Julian Gringras and a colleague, Rubinsztajn

This is a photograph of me and a colleague of mine, Rubinsztajn.

It was taken in the 1950s, maybe in 1960. It could have been after the 1st May parade. I don’t know where we were.

Rubinsztajn was a deputy minister of industry. He was in charge of electronics.

I returned from the Soviet Union in 1946. I landed up at the PUR, the State Repatriation Office, I didn't go to Kielce, but was sent to Lodz.

And in Lodz I landed a Warsaw contact, as they say; you see in Warsaw in 1946 the authorities of the People's Republic of Poland, PRL, were forming.

Then I was summoned to Warsaw by one of my Polytechnic friends who had already taken up posts in the government authorities - or lower down, but high enough up to summon.

And so I went to Warsaw, where I was at once billeted to an apartment on the 6th floor, on Stalowa Street, with a family. Still with my wife. Inseparable by that time, we were. It lasted 63 years, a good spell. And I got a job straight away.
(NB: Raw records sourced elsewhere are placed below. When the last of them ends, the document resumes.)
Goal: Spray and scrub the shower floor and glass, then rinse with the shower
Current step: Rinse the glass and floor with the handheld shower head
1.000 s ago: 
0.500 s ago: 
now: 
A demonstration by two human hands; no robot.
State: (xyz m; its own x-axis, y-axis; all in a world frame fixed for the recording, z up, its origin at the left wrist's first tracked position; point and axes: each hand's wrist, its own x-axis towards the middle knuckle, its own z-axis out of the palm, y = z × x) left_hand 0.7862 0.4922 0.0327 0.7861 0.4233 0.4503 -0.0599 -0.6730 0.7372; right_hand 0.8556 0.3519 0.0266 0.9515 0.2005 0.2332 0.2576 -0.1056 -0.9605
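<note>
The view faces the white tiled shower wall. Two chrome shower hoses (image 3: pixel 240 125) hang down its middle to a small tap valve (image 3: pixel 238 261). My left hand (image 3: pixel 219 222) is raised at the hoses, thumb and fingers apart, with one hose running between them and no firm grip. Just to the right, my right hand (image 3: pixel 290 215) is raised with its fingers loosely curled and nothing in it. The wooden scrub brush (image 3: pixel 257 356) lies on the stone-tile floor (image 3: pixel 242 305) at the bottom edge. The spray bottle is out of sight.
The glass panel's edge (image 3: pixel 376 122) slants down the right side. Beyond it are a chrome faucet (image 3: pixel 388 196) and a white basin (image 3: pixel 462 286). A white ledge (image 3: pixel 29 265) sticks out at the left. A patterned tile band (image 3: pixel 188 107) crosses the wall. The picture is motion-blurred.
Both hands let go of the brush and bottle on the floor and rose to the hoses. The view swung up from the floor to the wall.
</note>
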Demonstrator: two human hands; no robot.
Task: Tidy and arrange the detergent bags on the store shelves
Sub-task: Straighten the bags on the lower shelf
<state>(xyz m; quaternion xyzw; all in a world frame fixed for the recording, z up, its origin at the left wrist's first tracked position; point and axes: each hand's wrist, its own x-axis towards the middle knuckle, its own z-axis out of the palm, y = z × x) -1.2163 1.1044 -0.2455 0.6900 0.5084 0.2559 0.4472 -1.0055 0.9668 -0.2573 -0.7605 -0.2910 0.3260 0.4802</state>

At that time the government ministries were being set up in Poland. I was put in power engineering, because in the Soviet Union that's what I'd generally worked in.

I was promoted fast, because they lacked people; there weren't any experts, people with experience, and I became someone on the Central Power Engineering Board. I was this chief inspector.

From the beginning of 1947 until the end of 1948 I worked as the head of an investment procurement mission in Czechoslovakia. I built up this little organization, a dozen or so people worked in it.

In 1948 I worked in the PKPG [State Economic Planning Committee, the most powerful institution in Poland], in 1949 I was director of the Central Power Engineering Board, and then I moved to work in the heavy plant industry.

I think I had unpleasantness, problems at work as early as 1957. The problems involved my being summoned to a certain institution [the communist party Central Committee].

I was deputy trade minister at the time - and told that I shouldn't be working in that ministry, that I had to transfer to another job, closer to industry, and I think I moved to some other ministry.

In 1968 I wasn't working in the ministry any more, because I'd left it in 1967. I'd stopped being departmental director. It was a professional demotion.

I wouldn't say I took it as my biggest defeat, because at that time it still seemed as though there was a light at the end of the tunnel. In 1968 I was already 50-something. I retired at 64.